• _What to do_:
Repeat, exactly as written, the lines of the records below from the first through the line with "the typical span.", but none past it.

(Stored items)
>>>>>

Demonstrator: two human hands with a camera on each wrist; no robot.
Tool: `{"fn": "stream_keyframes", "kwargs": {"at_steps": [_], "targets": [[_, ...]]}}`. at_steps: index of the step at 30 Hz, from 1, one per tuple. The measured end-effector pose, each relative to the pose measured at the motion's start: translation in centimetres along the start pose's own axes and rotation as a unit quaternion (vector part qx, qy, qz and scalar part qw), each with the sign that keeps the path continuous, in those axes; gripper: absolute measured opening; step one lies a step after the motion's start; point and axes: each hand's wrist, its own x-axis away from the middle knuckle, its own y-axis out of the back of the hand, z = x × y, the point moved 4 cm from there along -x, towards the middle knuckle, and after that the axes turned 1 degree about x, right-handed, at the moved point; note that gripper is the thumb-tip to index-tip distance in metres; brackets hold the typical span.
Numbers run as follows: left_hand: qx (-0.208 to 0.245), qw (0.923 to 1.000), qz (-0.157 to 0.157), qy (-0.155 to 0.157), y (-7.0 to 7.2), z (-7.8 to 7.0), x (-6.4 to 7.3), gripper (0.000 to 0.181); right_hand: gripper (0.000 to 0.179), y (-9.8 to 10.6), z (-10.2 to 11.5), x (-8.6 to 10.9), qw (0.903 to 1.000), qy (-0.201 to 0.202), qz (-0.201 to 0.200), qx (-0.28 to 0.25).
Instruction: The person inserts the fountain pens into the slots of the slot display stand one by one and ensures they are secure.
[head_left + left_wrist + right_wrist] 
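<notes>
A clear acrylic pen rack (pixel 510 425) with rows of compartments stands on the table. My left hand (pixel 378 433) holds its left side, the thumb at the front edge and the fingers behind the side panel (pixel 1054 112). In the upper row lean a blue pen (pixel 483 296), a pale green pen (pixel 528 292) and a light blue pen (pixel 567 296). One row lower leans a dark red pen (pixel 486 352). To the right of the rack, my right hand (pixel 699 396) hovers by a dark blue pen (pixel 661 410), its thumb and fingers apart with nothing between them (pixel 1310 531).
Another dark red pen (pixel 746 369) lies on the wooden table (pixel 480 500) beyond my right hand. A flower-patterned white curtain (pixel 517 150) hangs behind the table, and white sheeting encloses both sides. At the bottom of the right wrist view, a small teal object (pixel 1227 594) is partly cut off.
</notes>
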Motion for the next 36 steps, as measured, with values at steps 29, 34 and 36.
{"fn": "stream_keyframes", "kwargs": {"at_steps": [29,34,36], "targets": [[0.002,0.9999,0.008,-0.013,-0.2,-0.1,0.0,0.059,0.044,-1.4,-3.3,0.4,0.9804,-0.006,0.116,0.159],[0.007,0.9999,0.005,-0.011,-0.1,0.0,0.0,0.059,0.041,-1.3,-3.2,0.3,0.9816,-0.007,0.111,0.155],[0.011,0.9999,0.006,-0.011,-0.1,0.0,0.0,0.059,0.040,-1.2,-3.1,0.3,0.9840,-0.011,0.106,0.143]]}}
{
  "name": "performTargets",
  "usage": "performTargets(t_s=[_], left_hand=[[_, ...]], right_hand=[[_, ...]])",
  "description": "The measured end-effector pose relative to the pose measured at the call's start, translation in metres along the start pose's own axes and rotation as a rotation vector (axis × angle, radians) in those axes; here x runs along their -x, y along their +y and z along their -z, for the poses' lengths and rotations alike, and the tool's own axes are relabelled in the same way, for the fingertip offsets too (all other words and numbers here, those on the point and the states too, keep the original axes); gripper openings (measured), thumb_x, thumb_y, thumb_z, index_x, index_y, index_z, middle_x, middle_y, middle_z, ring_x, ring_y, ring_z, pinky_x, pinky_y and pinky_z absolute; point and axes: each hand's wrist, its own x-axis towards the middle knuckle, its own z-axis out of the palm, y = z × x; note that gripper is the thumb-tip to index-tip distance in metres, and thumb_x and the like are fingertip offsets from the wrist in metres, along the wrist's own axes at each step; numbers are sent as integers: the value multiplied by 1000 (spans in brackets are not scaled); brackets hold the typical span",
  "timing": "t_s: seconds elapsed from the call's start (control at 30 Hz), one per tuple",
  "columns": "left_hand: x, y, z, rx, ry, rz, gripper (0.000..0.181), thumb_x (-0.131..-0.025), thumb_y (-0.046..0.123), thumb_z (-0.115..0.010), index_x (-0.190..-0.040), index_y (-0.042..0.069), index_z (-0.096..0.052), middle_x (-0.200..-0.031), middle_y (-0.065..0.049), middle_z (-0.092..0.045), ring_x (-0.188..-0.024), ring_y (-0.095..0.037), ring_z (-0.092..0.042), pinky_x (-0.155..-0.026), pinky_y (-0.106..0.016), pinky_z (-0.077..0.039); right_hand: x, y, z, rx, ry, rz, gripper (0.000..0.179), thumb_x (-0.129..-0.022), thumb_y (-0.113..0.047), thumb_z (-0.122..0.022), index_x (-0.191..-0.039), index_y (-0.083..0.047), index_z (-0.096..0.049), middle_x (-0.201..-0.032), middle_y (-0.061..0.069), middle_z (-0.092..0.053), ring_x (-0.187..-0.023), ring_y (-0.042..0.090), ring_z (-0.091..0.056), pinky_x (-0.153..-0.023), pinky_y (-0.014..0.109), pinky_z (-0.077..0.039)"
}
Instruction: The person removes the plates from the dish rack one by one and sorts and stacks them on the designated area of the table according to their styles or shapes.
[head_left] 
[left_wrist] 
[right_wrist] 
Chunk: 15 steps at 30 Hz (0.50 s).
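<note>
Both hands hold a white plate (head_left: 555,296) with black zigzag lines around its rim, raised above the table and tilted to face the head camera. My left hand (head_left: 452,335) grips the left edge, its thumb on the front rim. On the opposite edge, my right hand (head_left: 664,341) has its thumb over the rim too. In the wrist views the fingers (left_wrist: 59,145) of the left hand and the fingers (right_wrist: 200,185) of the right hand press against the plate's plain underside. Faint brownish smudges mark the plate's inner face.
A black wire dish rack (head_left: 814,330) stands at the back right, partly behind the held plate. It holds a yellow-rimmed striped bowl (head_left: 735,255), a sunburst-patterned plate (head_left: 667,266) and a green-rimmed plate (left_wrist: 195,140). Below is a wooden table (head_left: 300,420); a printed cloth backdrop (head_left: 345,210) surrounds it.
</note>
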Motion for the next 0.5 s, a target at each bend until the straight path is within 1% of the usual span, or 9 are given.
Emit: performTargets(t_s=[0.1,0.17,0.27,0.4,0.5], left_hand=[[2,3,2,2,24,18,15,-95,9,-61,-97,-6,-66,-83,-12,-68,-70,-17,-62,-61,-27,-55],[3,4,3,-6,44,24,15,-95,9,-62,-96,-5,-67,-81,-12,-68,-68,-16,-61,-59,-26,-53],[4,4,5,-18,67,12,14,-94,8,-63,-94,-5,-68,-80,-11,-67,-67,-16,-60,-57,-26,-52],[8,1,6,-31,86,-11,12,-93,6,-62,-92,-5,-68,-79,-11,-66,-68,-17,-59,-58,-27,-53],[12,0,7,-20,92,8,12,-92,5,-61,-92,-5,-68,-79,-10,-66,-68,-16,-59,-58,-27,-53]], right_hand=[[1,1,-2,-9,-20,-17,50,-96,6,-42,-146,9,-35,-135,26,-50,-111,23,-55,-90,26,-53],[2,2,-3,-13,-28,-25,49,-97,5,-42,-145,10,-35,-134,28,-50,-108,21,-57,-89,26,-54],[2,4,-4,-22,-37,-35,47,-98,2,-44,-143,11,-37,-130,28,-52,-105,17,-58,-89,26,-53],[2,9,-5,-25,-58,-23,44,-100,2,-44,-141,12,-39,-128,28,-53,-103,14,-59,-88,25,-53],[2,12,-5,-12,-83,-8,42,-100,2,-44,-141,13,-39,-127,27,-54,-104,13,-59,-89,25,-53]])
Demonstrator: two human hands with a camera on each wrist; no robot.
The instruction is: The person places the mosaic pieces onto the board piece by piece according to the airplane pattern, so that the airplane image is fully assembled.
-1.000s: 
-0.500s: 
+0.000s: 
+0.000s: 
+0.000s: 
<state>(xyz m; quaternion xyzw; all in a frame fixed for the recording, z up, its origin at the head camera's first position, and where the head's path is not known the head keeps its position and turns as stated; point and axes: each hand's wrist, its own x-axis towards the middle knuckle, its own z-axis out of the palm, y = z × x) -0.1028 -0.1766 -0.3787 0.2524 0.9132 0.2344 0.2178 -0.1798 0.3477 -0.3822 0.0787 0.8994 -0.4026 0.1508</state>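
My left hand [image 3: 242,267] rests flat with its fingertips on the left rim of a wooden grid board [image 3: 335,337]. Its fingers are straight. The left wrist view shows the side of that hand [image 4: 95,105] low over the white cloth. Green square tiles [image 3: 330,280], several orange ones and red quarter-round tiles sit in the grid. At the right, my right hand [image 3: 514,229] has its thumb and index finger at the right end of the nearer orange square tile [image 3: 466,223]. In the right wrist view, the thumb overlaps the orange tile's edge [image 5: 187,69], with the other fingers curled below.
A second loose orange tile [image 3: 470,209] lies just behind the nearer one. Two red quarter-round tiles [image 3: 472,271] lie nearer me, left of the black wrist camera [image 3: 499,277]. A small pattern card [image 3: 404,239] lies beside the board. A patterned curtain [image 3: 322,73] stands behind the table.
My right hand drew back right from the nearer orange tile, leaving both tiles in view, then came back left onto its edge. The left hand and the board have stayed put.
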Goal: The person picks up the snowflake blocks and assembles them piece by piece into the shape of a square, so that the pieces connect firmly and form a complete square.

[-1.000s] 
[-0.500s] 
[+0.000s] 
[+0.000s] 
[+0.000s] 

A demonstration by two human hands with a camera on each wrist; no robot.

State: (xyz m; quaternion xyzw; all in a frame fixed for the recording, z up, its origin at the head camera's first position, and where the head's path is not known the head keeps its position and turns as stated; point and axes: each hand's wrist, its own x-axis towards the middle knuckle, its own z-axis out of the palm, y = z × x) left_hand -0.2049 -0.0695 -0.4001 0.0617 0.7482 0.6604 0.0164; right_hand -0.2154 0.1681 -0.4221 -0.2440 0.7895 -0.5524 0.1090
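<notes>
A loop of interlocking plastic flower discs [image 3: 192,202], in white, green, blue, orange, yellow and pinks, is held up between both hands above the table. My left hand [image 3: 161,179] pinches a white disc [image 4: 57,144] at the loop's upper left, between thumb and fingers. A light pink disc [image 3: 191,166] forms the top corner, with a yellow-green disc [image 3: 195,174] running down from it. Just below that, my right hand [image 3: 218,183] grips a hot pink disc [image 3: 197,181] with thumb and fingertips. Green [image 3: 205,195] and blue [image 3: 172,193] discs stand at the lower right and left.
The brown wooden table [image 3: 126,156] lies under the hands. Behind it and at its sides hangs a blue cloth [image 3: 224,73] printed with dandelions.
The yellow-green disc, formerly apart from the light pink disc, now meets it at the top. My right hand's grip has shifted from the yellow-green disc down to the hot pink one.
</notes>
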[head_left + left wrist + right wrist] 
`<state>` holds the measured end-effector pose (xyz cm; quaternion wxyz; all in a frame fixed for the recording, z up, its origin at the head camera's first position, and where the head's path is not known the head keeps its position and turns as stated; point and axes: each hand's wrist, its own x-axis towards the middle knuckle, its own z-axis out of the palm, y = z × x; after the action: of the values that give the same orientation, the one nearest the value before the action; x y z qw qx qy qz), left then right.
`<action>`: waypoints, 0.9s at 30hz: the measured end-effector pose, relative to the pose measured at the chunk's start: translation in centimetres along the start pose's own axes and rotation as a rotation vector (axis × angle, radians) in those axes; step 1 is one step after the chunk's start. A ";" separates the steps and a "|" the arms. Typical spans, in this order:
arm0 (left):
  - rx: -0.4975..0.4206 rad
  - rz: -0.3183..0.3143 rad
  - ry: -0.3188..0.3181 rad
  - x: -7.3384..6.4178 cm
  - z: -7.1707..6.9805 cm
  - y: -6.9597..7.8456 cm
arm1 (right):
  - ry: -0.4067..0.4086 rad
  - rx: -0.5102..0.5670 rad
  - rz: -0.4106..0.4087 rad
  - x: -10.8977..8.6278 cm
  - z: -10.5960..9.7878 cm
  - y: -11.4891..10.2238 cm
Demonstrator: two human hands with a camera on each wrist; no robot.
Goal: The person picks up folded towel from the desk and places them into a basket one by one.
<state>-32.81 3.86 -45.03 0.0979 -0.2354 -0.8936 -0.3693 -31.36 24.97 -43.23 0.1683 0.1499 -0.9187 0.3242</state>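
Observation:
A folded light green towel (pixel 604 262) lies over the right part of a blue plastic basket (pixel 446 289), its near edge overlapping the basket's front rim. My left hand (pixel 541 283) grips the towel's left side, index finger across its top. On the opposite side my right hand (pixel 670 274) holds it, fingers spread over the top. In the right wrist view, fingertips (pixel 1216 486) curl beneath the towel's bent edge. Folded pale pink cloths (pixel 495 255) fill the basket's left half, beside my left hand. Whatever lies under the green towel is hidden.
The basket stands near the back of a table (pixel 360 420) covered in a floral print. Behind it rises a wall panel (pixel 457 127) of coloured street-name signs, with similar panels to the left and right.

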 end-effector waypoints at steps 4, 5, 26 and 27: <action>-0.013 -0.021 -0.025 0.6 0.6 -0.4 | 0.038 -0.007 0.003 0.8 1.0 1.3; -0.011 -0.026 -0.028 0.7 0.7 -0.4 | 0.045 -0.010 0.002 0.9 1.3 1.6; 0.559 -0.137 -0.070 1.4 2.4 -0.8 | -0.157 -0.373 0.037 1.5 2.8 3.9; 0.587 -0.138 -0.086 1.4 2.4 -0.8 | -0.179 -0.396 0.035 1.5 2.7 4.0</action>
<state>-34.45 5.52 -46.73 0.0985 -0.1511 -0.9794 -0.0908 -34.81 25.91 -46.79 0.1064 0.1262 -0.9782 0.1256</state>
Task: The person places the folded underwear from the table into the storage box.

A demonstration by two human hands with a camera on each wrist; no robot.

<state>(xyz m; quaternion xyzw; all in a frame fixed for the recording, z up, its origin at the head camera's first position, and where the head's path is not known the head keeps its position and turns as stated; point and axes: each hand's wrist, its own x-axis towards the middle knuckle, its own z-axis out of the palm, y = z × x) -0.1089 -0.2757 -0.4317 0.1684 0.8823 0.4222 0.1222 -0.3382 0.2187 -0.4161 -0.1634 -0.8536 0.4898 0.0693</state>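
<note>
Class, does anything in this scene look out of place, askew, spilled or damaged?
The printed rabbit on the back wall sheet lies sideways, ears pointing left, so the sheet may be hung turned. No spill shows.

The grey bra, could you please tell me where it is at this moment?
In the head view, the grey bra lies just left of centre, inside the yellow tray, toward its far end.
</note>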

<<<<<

• _Answer to this exercise_:
Demonstrator: two human hands with a camera on each wrist; no robot.
Tool: `{"fn": "stream_keyframes", "kwargs": {"at_steps": [_], "targets": [[_, ...]]}}`. at_steps: index of the step at 30 Hz, from 1, one per tuple. The measured end-effector pose, each relative to the pose measured at the motion's start: translation in centimetres along the start pose's own axes and rotation as a unit quaternion (vector part qx, qy, qz and scalar part qw), each with the sign that keeps the path continuous, in those axes; gripper: absolute measured opening; step one lies a step after the motion's start; point and axes: each hand's wrist, its own x-axis away from the middle knuckle, its own y-axis out of the back of the hand, z = x × y, the point moved 4 cm from there along -x, towards the middle knuckle, and after that the axes turned 1 degree about x, right-handed, at the moved point; note that gripper is the thumb-tip to index-tip distance in metres; brackets hold the typical span.

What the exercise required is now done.